Your instructions
Without the pictures, repeat the listing character for character.

Available data
╔══

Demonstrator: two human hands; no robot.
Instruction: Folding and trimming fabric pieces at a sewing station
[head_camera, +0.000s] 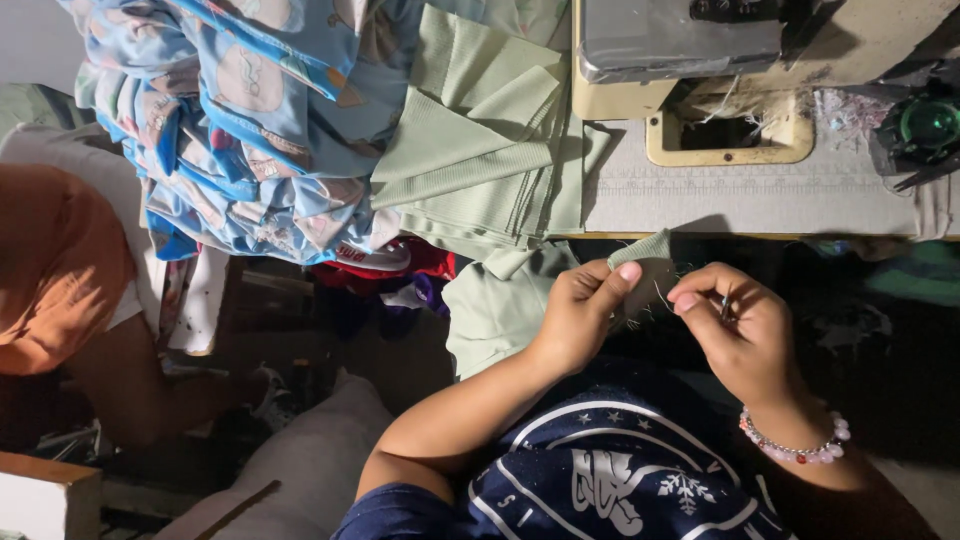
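Note:
My left hand (580, 312) pinches the corner of a pale green ribbed fabric piece (645, 255) below the table edge. Facing it, my right hand (735, 330) has its fingers closed around a small dark metal tool (724, 305), its tip close to the fabric; loose threads show between the two hands. A bead bracelet (795, 445) circles my right wrist. More of the green fabric (490, 310) hangs down to the left of my left hand.
A sewing machine (690, 45) stands on the grey table (760, 190). A stack of green ribbed pieces (480, 140) and a pile of blue printed fabric (250, 120) lie to its left. Another person in orange (60, 270) sits at far left.

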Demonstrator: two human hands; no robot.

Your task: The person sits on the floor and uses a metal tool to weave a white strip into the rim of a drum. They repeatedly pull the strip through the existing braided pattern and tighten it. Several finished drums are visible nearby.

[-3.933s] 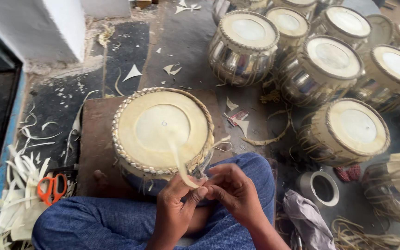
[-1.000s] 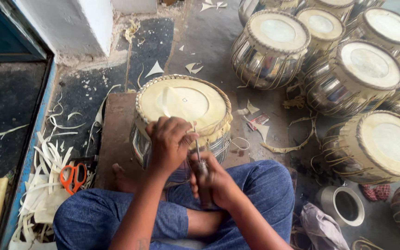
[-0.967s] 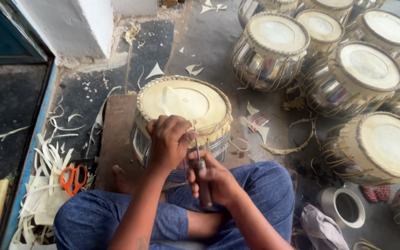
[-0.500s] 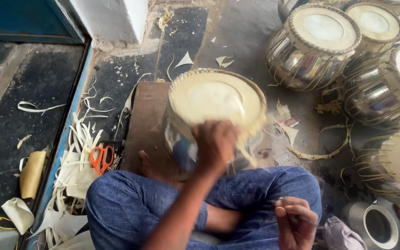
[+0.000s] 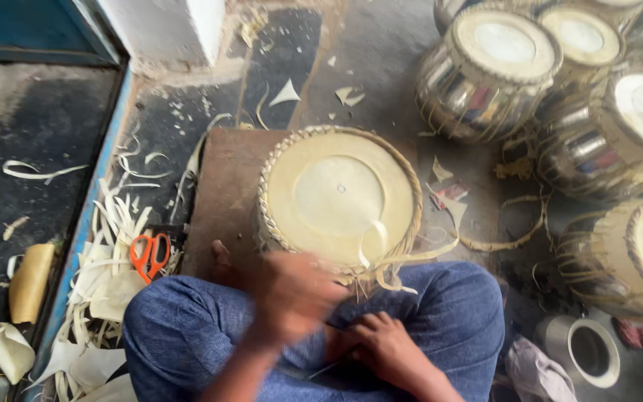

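Observation:
A drum [image 5: 340, 193] with a pale skin head and braided rim stands on a brown board [image 5: 221, 193] in front of my crossed legs in blue jeans. A pale hide strip [image 5: 378, 249] loops over its near rim. My left hand [image 5: 292, 298] is blurred in motion just below the rim, above my lap, so its fingers cannot be made out. My right hand [image 5: 385, 346] rests low on my lap with curled fingers, and a thin dark tool [image 5: 320, 370] seems to stick out from it.
Several finished drums [image 5: 489, 71] with shiny metal bodies crowd the right side. Orange-handled scissors [image 5: 149, 254] lie on a heap of pale strips [image 5: 106, 253] at the left. A blue door sill [image 5: 83, 223] runs along the left. A small metal ring [image 5: 586, 350] sits at lower right.
The view has swung right, bringing the drum to centre. My left hand dropped from the drum's rim towards my lap. My right hand moved in to the middle of my lap.

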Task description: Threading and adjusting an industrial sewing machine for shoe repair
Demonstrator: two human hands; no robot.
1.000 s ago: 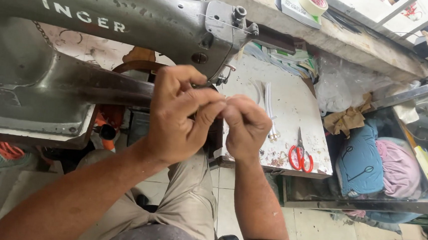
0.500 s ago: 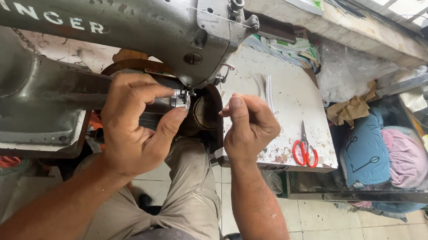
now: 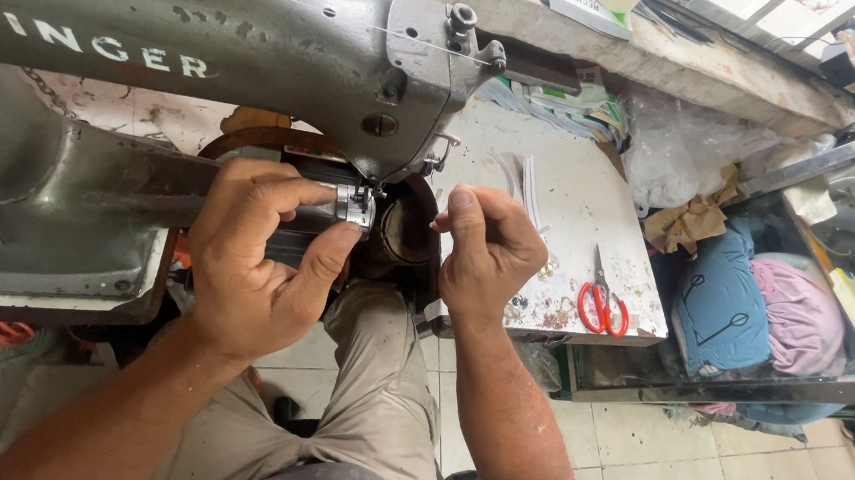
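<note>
Worn worktable (image 3: 591, 196), grey-green sewing machine (image 3: 260, 48)

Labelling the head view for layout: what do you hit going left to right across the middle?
Sewing machine body → left hand at the metal end piece → right hand → red-handled scissors on the white table → blue bag → pink cloth.

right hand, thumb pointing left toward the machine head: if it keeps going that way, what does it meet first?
Probably the brown leather piece under the needle area, just left of the right hand. Beyond that sits the small metal part pinched by the left hand. Depth is unclear, so the thumb might pass above the leather.
</note>
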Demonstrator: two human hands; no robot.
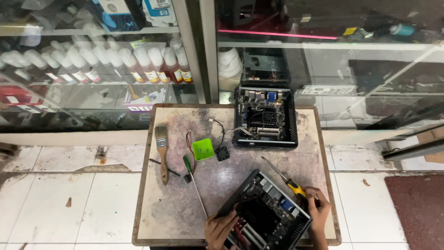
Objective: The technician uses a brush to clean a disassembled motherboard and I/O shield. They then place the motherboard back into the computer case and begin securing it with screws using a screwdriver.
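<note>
Case: the near open case (pixel 266 210) lies tilted at the table's (pixel 185 217) front edge, its board and slots exposed.
Left hand: the left hand (pixel 219 228) rests on the case's near-left corner, fingers curled over the rim, clamped on it to steady it.
Right hand: the right hand (pixel 318 208) sits at the case's right corner, fingers closed around the yellow screwdriver (pixel 289 181), whose shaft points up and left, away from the case.
Advice: it seems wise to keep the case pinned flat and to seat the tip squarely before turning.
Nearby: a green screwdriver (pixel 194 183), brush (pixel 162 150), green tray (pixel 202 149), small fan (pixel 222 153) and a second case (pixel 266 118) lie beyond.
</note>
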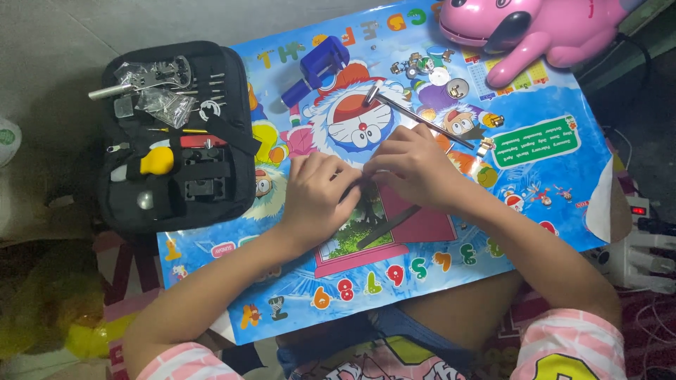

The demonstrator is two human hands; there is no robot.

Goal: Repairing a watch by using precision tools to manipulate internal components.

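Both hands meet at the middle of a cartoon-printed tabletop, the left hand (318, 197) curled knuckles-up and the right hand (408, 169) bent beside it, fingertips of the two pinched together over something too small to make out; what they grip cannot be told. A dark flat strap (387, 226) lies just below the hands, running out from under them across a pink-framed picture on the blue poster mat (549, 190) that covers the tabletop. A small metal hammer (415, 116) rests above the right hand, head toward the middle of the mat. Beyond it sit small round metal parts (440, 74) and a blue plastic holder (320, 67). An open black tool case (172, 137), holding metal tools, plastic bags and a yellow-handled piece, lies at the mat's left edge. A pink toy dog (535, 28) lies at the far right corner. Grey floor shows beyond, and a white power strip (644, 257) to the right.
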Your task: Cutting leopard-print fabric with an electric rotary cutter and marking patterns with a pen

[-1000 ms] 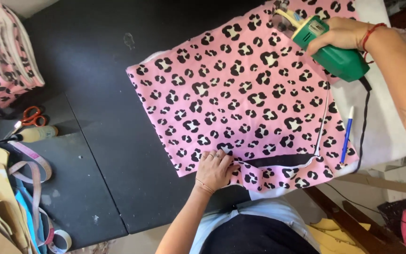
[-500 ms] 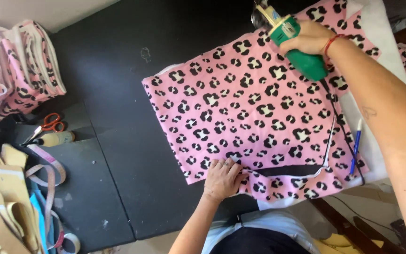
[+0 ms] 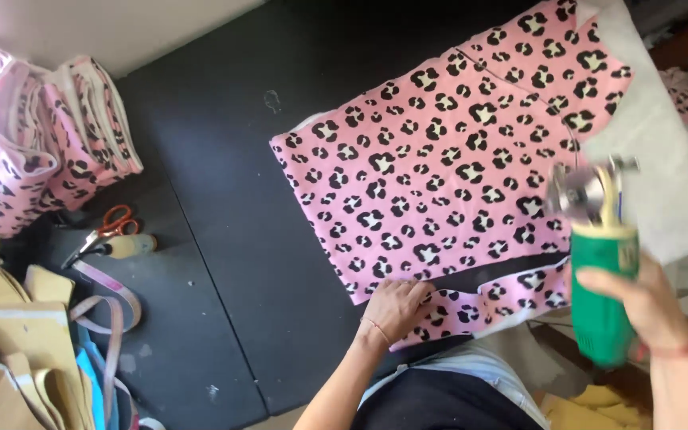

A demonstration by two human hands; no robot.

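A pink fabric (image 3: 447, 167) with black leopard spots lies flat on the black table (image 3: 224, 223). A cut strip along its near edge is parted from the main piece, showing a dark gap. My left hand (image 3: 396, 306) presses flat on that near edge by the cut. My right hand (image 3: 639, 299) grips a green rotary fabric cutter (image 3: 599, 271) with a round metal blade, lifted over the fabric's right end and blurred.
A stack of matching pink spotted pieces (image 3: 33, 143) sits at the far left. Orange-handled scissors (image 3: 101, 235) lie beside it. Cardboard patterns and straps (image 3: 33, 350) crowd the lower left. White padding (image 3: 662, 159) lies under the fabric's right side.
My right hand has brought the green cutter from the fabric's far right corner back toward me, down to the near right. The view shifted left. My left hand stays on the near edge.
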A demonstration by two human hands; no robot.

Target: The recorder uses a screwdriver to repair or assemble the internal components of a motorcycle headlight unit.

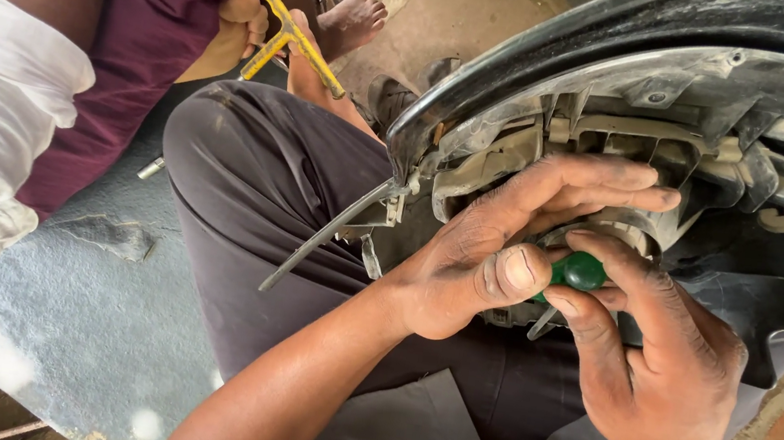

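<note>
The right hand (664,377) pinches the smooth green screwdriver handle (579,271), probably slippery; the left hand (500,244), fingers together, steadies the rigid headlight housing (691,98).

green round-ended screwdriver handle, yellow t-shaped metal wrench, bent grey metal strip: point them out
green round-ended screwdriver handle (581,271), head view, rounded end
yellow T-shaped metal wrench (292,28), head view, junction of the bars
bent grey metal strip (328,234), head view, mid-length

Green screwdriver handle (583,271) — yellow T-wrench (291,31)
</note>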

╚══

Reply to the exercise
Demonstrator: two human hands; no robot.
Instruction: Folding and trimming fabric pieces at a sewing station
[head_camera, +0.000s] 
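Note:
My left hand (580, 312) pinches the corner of a pale green ribbed fabric piece (645, 255) below the table edge. Facing it, my right hand (735, 330) has its fingers closed around a small dark metal tool (724, 305), its tip close to the fabric; loose threads show between the two hands. A bead bracelet (795, 445) circles my right wrist. More of the green fabric (490, 310) hangs down to the left of my left hand.
A sewing machine (690, 45) stands on the grey table (760, 190). A stack of green ribbed pieces (480, 140) and a pile of blue printed fabric (250, 120) lie to its left. Another person in orange (60, 270) sits at far left.
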
Demonstrator: two human hands; no robot.

Your task: The person sits on the floor and uses a metal tool to weave a white strip into the rim of a drum. They repeatedly pull the strip through the existing braided pattern and tighten it. Several finished drums are visible nearby.

[-3.933s] 
[-1.000s] 
[-0.967s] 
[-0.500s] 
[+0.000s] 

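Observation:
A drum [image 5: 340, 193] with a pale skin head and braided rim stands on a brown board [image 5: 221, 193] in front of my crossed legs in blue jeans. A pale hide strip [image 5: 378, 249] loops over its near rim. My left hand [image 5: 292, 298] is blurred in motion just below the rim, above my lap, so its fingers cannot be made out. My right hand [image 5: 385, 346] rests low on my lap with curled fingers, and a thin dark tool [image 5: 320, 370] seems to stick out from it.
Several finished drums [image 5: 489, 71] with shiny metal bodies crowd the right side. Orange-handled scissors [image 5: 149, 254] lie on a heap of pale strips [image 5: 106, 253] at the left. A blue door sill [image 5: 83, 223] runs along the left. A small metal ring [image 5: 586, 350] sits at lower right.
The view has swung right, bringing the drum to centre. My left hand dropped from the drum's rim towards my lap. My right hand moved in to the middle of my lap.
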
Task description: Threading and adjusting an industrial sewing machine for shoe repair
Demonstrator: two human hands; no robot.
1.000 s ago: 
0.500 s ago: 
now: 
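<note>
Worn worktable (image 3: 591, 196), grey-green sewing machine (image 3: 260, 48)

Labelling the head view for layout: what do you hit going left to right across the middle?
Sewing machine body → left hand at the metal end piece → right hand → red-handled scissors on the white table → blue bag → pink cloth.

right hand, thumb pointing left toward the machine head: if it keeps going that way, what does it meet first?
Probably the brown leather piece under the needle area, just left of the right hand. Beyond that sits the small metal part pinched by the left hand. Depth is unclear, so the thumb might pass above the leather.
</note>
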Demonstrator: two human hands; no robot.
Objective: The technician uses a brush to clean a disassembled motherboard and I/O shield. They then place the motherboard back into the computer case and begin securing it with screws using a screwdriver.
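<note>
Case: the near open case (pixel 266 210) lies tilted at the table's (pixel 185 217) front edge, its board and slots exposed.
Left hand: the left hand (pixel 219 228) rests on the case's near-left corner, fingers curled over the rim, clamped on it to steady it.
Right hand: the right hand (pixel 318 208) sits at the case's right corner, fingers closed around the yellow screwdriver (pixel 289 181), whose shaft points up and left, away from the case.
Advice: it seems wise to keep the case pinned flat and to seat the tip squarely before turning.
Nearby: a green screwdriver (pixel 194 183), brush (pixel 162 150), green tray (pixel 202 149), small fan (pixel 222 153) and a second case (pixel 266 118) lie beyond.
</note>
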
The demonstrator is two human hands; there is no robot.

Goal: Repairing a watch by using precision tools to manipulate internal components.

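Both hands meet at the middle of a cartoon-printed tabletop, the left hand (318, 197) curled knuckles-up and the right hand (408, 169) bent beside it, fingertips of the two pinched together over something too small to make out; what they grip cannot be told. A dark flat strap (387, 226) lies just below the hands, running out from under them across a pink-framed picture on the blue poster mat (549, 190) that covers the tabletop. A small metal hammer (415, 116) rests above the right hand, head toward the middle of the mat. Beyond it sit small round metal parts (440, 74) and a blue plastic holder (320, 67). An open black tool case (172, 137), holding metal tools, plastic bags and a yellow-handled piece, lies at the mat's left edge. A pink toy dog (535, 28) lies at the far right corner. Grey floor shows beyond, and a white power strip (644, 257) to the right.
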Your task: Cutting leopard-print fabric with an electric rotary cutter and marking patterns with a pen

[-1000 ms] 
[-500 ms] 
[+0 ms] 

A demonstration by two human hands; no robot.

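A pink fabric (image 3: 447, 167) with black leopard spots lies flat on the black table (image 3: 224, 223). A cut strip along its near edge is parted from the main piece, showing a dark gap. My left hand (image 3: 396, 306) presses flat on that near edge by the cut. My right hand (image 3: 639, 299) grips a green rotary fabric cutter (image 3: 599, 271) with a round metal blade, lifted over the fabric's right end and blurred.
A stack of matching pink spotted pieces (image 3: 33, 143) sits at the far left. Orange-handled scissors (image 3: 101, 235) lie beside it. Cardboard patterns and straps (image 3: 33, 350) crowd the lower left. White padding (image 3: 662, 159) lies under the fabric's right side.
My right hand has brought the green cutter from the fabric's far right corner back toward me, down to the near right. The view shifted left. My left hand stays on the near edge.
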A demonstration by two human hands; no robot.

Target: The recorder uses a screwdriver to repair or assemble the internal components of a motorcycle headlight unit.


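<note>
The right hand (664,377) pinches the smooth green screwdriver handle (579,271), probably slippery; the left hand (500,244), fingers together, steadies the rigid headlight housing (691,98).

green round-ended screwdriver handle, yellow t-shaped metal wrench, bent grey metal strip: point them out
green round-ended screwdriver handle (581,271), head view, rounded end
yellow T-shaped metal wrench (292,28), head view, junction of the bars
bent grey metal strip (328,234), head view, mid-length

Green screwdriver handle (583,271) — yellow T-wrench (291,31)
</note>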

That was the complete answer.